Were There Problems with Schools Plans Before?

Yes. By having teachers plan simultaneously for remote and in-person instruction, the amount of preparation was going through the roof. We already learned from the spring that remote preparation, remote grading, etc, takes much more time than normal teaching. To look at Cathy’s example, from above, she would be preparing five in-person lessons, and five similar lessons, but modified to be delivered remotely. And Cathy was teaching five sections of one class. Most high school teachers teach sections of more than one class. Or maybe Cathy’s school was clever, and told her not to worry about the remote kids, just to assign them textbook reading. Not good.

Did the Unions Agree to This?

Apparently the UFT agreed with the DoE on this. Here is what Carranza wrote to principals:

Dear Principal,

Thank you again for your heroic work during this extraordinary time as we prepare to reopen our school buildings.

I am excited to report that the DOE has reached an agreement with the UFT over work rules for teachers regarding blended and fully remote learning. As we all recognize, a new paradigm for instructional programming is needed to provide students with appropriate learning opportunities under the social distancing parameters and the constraints we face. This new agreement with the UFT addresses key questions about how we can make that paradigm work in practice.

You will find instructional guidance and a preliminary FAQ…

The UFT shared the documents with me, suggesting I share them with my members. I hear the UFT is calling meetings to explain this to Chapter Leaders. Somehow I have not been invited to any such meeting.
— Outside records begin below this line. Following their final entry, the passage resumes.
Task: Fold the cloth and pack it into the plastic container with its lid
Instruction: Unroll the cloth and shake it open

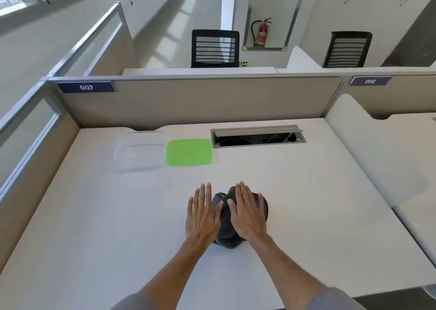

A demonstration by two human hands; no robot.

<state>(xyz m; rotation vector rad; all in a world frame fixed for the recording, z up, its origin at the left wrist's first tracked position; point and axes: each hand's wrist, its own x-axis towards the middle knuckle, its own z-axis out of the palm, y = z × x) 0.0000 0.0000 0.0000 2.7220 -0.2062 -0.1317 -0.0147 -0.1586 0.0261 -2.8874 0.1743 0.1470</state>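
Head view shows the dark grey bundled cloth (226, 227) at lower centre of the white tabletop (94, 215), both hands (left (201, 215), right (247, 215)) flat and unclenched, likely pressing a fold, while the clear plastic container (139, 150) and green lid (189, 152) wait above, open.

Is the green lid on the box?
No, the green lid lies flat on the desk just right of the open clear box, not on top of it.

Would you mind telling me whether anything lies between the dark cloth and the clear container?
Nothing visible does. Bare white desk separates the dark grey cloth from the open clear plastic container; the green lid lies beside it.
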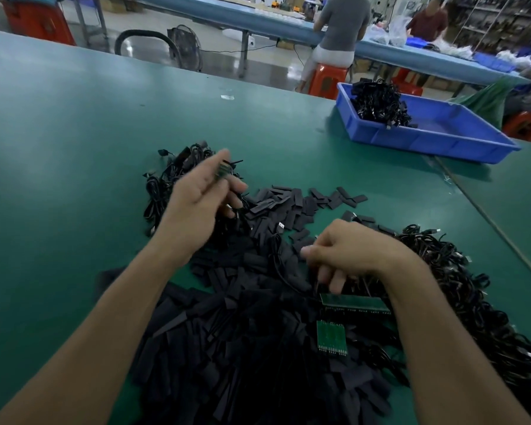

The CSA responded to the Mayor and Chancellor differently:

We applaud your administration for its focus on science throughout this pandemic. We ask that you also focus on the math.

Anything Else?

Well, yes, there’s a lot more. That’s for later.

5 Comments leave one →
  1. August 29, 2020 am31 1:31 am 1:31 am

    I’ve been following your posts all summer. Thank you for your clarity and consistently logical arguments. As a HS programmer myself, it’s comforting to know that I’m not just losing it.

    • Daniel Vasquez permalink
      August 31, 2020 pm31 6:41 pm 6:41 pm

      I am a 19 year old veteran in the school system, I have asthma and seasonal allergies. I am very worried about not only my health, my wife, my kids and grandson but also for the kids and families that I served as teacher for all this years. I work in the South of the Bronx an the School that I work for is in a very old building where ventilation and bathrooms are not ready for the safety that we all need in a teaching and learning environment . I am scare for me and all my students and co-workers to go back to work in a unsafe place.